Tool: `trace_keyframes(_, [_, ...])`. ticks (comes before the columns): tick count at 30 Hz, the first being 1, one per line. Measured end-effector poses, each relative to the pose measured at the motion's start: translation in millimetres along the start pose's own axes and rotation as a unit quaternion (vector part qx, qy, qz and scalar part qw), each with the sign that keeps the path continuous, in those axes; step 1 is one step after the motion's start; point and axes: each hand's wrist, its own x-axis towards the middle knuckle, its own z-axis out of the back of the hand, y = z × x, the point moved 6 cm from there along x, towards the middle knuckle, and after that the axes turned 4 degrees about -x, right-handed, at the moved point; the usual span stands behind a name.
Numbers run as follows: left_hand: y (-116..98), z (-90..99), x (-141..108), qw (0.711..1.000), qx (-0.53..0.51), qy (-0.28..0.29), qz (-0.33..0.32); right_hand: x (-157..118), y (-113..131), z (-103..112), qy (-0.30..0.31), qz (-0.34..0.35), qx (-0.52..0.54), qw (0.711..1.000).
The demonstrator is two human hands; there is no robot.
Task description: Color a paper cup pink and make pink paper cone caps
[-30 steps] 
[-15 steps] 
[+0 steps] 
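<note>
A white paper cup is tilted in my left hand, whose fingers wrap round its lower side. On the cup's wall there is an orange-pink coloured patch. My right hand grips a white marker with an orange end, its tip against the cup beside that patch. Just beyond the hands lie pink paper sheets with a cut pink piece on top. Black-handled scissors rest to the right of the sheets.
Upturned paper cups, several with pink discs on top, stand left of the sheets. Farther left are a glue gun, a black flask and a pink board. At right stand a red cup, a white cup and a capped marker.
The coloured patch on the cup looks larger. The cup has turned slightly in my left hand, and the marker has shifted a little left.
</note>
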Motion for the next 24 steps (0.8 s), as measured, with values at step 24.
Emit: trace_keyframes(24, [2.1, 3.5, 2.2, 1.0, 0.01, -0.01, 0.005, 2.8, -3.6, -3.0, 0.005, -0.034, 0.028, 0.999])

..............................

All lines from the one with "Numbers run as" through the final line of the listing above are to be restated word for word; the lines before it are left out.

▸ **FINISHED EXERCISE**
Numbers run as follows: left_hand: y (-116..98), z (-90..99), x (-141..108), qw (0.711..1.000), qx (-0.53..0.51), qy (-0.28..0.29), qz (-0.33..0.32); right_hand: x (-157..118), y (-113..131), z (-103..112), qy (-0.30..0.31), qz (-0.34..0.35), qx (-0.52..0.54), qw (0.711..1.000).
The demonstrator is two human hands; there is no robot.
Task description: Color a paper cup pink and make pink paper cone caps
[-30 steps] 
[-15 steps] 
[+0 steps] 
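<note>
A white paper cup is tilted in my left hand, whose fingers wrap round its lower side. On the cup's wall there is an orange-pink coloured patch. My right hand grips a white marker with an orange end, its tip against the cup beside that patch. Just beyond the hands lie pink paper sheets with a cut pink piece on top. Black-handled scissors rest to the right of the sheets.
Upturned paper cups, several with pink discs on top, stand left of the sheets. Farther left are a glue gun, a black flask and a pink board. At right stand a red cup, a white cup and a capped marker.
The coloured patch on the cup looks larger. The cup has turned slightly in my left hand, and the marker has shifted a little left.
</note>
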Motion for the next 24 steps (0.8 s), as measured, with values at step 24.
Emit: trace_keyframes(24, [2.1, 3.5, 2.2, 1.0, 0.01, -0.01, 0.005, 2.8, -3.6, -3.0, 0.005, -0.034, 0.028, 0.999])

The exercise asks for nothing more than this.